──────── Exercise materials ────────
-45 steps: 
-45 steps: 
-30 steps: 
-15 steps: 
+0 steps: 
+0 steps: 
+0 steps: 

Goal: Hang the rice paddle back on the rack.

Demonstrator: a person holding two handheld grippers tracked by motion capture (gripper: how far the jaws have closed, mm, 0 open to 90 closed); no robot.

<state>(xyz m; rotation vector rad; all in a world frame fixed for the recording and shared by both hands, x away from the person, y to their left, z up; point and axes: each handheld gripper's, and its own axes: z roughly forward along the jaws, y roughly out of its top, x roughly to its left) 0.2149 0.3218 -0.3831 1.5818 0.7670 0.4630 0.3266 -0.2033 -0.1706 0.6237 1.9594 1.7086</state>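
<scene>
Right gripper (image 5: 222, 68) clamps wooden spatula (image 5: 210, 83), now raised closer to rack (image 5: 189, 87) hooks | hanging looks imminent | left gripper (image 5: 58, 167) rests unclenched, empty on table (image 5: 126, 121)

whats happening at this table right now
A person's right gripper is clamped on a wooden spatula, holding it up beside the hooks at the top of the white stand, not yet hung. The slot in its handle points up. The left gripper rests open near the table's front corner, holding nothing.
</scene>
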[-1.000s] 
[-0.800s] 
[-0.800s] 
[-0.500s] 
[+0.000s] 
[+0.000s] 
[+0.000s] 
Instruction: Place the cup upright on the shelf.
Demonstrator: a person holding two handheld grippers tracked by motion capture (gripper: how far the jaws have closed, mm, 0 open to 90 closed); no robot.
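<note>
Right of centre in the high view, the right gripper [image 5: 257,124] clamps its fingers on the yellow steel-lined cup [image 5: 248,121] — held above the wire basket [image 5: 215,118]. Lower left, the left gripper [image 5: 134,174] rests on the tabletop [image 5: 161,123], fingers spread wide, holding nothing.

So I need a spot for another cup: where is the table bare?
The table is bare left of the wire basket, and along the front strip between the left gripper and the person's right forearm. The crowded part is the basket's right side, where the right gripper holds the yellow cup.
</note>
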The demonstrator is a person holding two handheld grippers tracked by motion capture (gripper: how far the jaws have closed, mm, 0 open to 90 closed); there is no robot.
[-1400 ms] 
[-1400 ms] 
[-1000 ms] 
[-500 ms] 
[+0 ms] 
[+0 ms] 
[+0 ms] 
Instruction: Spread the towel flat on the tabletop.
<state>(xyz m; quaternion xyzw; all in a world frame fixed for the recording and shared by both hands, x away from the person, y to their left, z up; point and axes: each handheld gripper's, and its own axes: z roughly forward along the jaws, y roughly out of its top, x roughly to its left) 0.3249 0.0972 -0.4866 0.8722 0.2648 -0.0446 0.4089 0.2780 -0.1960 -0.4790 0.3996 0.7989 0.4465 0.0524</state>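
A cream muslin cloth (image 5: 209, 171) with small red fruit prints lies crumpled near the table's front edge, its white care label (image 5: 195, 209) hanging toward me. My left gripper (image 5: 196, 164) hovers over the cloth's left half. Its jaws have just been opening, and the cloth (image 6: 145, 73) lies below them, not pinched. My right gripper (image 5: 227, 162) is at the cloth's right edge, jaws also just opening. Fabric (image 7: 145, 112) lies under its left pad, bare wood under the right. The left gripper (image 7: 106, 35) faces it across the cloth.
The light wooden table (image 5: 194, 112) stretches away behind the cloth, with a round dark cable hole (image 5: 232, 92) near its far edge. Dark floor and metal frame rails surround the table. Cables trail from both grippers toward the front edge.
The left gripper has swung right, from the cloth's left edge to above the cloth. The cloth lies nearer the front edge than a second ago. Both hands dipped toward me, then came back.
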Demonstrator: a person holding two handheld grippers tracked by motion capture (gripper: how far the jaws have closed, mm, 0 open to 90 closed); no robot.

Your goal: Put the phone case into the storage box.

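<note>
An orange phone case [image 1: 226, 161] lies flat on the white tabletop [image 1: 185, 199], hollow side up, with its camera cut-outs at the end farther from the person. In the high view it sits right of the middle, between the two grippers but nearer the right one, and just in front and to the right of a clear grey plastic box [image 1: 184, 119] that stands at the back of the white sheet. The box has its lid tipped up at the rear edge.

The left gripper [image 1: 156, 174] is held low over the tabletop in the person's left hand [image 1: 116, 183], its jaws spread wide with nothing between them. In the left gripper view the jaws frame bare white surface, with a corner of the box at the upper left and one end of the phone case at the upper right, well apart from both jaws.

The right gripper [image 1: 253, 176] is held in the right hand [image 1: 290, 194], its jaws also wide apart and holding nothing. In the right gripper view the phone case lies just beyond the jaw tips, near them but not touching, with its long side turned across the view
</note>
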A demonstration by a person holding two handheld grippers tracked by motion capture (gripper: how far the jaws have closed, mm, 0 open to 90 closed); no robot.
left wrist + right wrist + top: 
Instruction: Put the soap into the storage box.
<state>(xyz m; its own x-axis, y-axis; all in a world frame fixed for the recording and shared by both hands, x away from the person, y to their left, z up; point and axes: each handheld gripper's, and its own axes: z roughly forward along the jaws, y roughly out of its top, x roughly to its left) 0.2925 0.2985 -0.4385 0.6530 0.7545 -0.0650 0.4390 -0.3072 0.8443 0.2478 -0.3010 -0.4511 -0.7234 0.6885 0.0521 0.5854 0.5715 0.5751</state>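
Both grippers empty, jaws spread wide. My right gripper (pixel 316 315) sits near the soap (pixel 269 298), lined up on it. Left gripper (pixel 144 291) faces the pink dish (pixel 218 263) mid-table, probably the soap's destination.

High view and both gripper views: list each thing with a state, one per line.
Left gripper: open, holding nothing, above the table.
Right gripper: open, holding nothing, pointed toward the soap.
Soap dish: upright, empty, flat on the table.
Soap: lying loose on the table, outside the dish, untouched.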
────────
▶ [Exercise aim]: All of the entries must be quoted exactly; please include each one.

▶ [Exercise solution]:
-45 steps: 
-45 steps: 
-30 steps: 
-15 steps: 
+0 steps: 
+0 steps: 
+0 steps: 

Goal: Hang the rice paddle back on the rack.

Demonstrator: a person holding two handheld grippers tracked by motion capture (gripper: how far the jaws have closed, mm, 0 open to 90 closed); no robot.

<state>(xyz m; rotation vector rad; all in a world frame fixed for the recording and shared by both hands, x away from the person, y to their left, z up; point and axes: each handheld gripper's, and its own axes: z roughly forward along the jaws, y roughly out of its top, x roughly to its left) 0.2149 0.3218 -0.3831 1.5818 0.7670 0.4630 0.3266 -0.2033 -0.1706 0.6237 1.9594 1.7086</state>
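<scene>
Right gripper (image 5: 222, 68) clamps wooden spatula (image 5: 210, 83), now raised closer to rack (image 5: 189, 87) hooks | hanging looks imminent | left gripper (image 5: 58, 167) rests unclenched, empty on table (image 5: 126, 121)

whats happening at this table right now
A person's right gripper is clamped on a wooden spatula, holding it up beside the hooks at the top of the white stand, not yet hung. The slot in its handle points up. The left gripper rests open near the table's front corner, holding nothing.
</scene>
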[-1.000s] 
[-0.800s] 
[-0.800s] 
[-0.500s] 
[+0.000s] 
[+0.000s] 
[+0.000s] 
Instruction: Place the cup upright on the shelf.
Demonstrator: a person holding two handheld grippers tracked by motion capture (gripper: how far the jaws have closed, mm, 0 open to 90 closed); no robot.
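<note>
Right of centre in the high view, the right gripper [image 5: 257,124] clamps its fingers on the yellow steel-lined cup [image 5: 248,121] — held above the wire basket [image 5: 215,118]. Lower left, the left gripper [image 5: 134,174] rests on the tabletop [image 5: 161,123], fingers spread wide, holding nothing.

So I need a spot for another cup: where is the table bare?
The table is bare left of the wire basket, and along the front strip between the left gripper and the person's right forearm. The crowded part is the basket's right side, where the right gripper holds the yellow cup.
</note>
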The demonstrator is a person holding two handheld grippers tracked by motion capture (gripper: how far the jaws have closed, mm, 0 open to 90 closed); there is no robot.
[-1400 ms] 
[-1400 ms] 
[-1000 ms] 
[-500 ms] 
[+0 ms] 
[+0 ms] 
[+0 ms] 
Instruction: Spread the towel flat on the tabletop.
<state>(xyz m; quaternion xyzw; all in a world frame fixed for the recording and shared by both hands, x away from the person, y to their left, z up; point and axes: each handheld gripper's, and its own axes: z roughly forward along the jaws, y roughly out of its top, x roughly to its left) 0.3249 0.0972 -0.4866 0.8722 0.2648 -0.0446 0.4089 0.2780 -0.1960 -0.4790 0.3996 0.7989 0.4465 0.0524</state>
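A cream muslin cloth (image 5: 209, 171) with small red fruit prints lies crumpled near the table's front edge, its white care label (image 5: 195, 209) hanging toward me. My left gripper (image 5: 196, 164) hovers over the cloth's left half. Its jaws have just been opening, and the cloth (image 6: 145, 73) lies below them, not pinched. My right gripper (image 5: 227, 162) is at the cloth's right edge, jaws also just opening. Fabric (image 7: 145, 112) lies under its left pad, bare wood under the right. The left gripper (image 7: 106, 35) faces it across the cloth.
The light wooden table (image 5: 194, 112) stretches away behind the cloth, with a round dark cable hole (image 5: 232, 92) near its far edge. Dark floor and metal frame rails surround the table. Cables trail from both grippers toward the front edge.
The left gripper has swung right, from the cloth's left edge to above the cloth. The cloth lies nearer the front edge than a second ago. Both hands dipped toward me, then came back.
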Demonstrator: a person holding two handheld grippers tracked by motion capture (gripper: how far the jaws have closed, mm, 0 open to 90 closed); no robot.

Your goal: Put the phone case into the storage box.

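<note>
An orange phone case [image 1: 226, 161] lies flat on the white tabletop [image 1: 185, 199], hollow side up, with its camera cut-outs at the end farther from the person. In the high view it sits right of the middle, between the two grippers but nearer the right one, and just in front and to the right of a clear grey plastic box [image 1: 184, 119] that stands at the back of the white sheet. The box has its lid tipped up at the rear edge.

The left gripper [image 1: 156, 174] is held low over the tabletop in the person's left hand [image 1: 116, 183], its jaws spread wide with nothing between them. In the left gripper view the jaws frame bare white surface, with a corner of the box at the upper left and one end of the phone case at the upper right, well apart from both jaws.

The right gripper [image 1: 253, 176] is held in the right hand [image 1: 290, 194], its jaws also wide apart and holding nothing. In the right gripper view the phone case lies just beyond the jaw tips, near them but not touching, with its long side turned across the view
</note>
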A demonstration by a person holding two handheld grippers tracked by motion capture (gripper: how far the jaws have closed, mm, 0 open to 90 closed); no robot.
left wrist + right wrist + top: 
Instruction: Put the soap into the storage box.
<state>(xyz m; its own x-axis, y-axis; all in a world frame fixed for the recording and shared by both hands, x away from the person, y to their left, z up; point and axes: each handheld gripper's, and its own axes: z roughly forward along the jaws, y roughly out of its top, x roughly to its left) 0.2925 0.2985 -0.4385 0.6530 0.7545 -0.0650 0.4390 -0.3072 0.8443 0.2478 -0.3010 -0.4511 -0.7234 0.6885 0.0521 0.5854 0.5715 0.5751</state>
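Both grippers empty, jaws spread wide. My right gripper (pixel 316 315) sits near the soap (pixel 269 298), lined up on it. Left gripper (pixel 144 291) faces the pink dish (pixel 218 263) mid-table, probably the soap's destination.

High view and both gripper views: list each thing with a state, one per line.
Left gripper: open, holding nothing, above the table.
Right gripper: open, holding nothing, pointed toward the soap.
Soap dish: upright, empty, flat on the table.
Soap: lying loose on the table, outside the dish, untouched.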

No further output is required, since the answer is complete.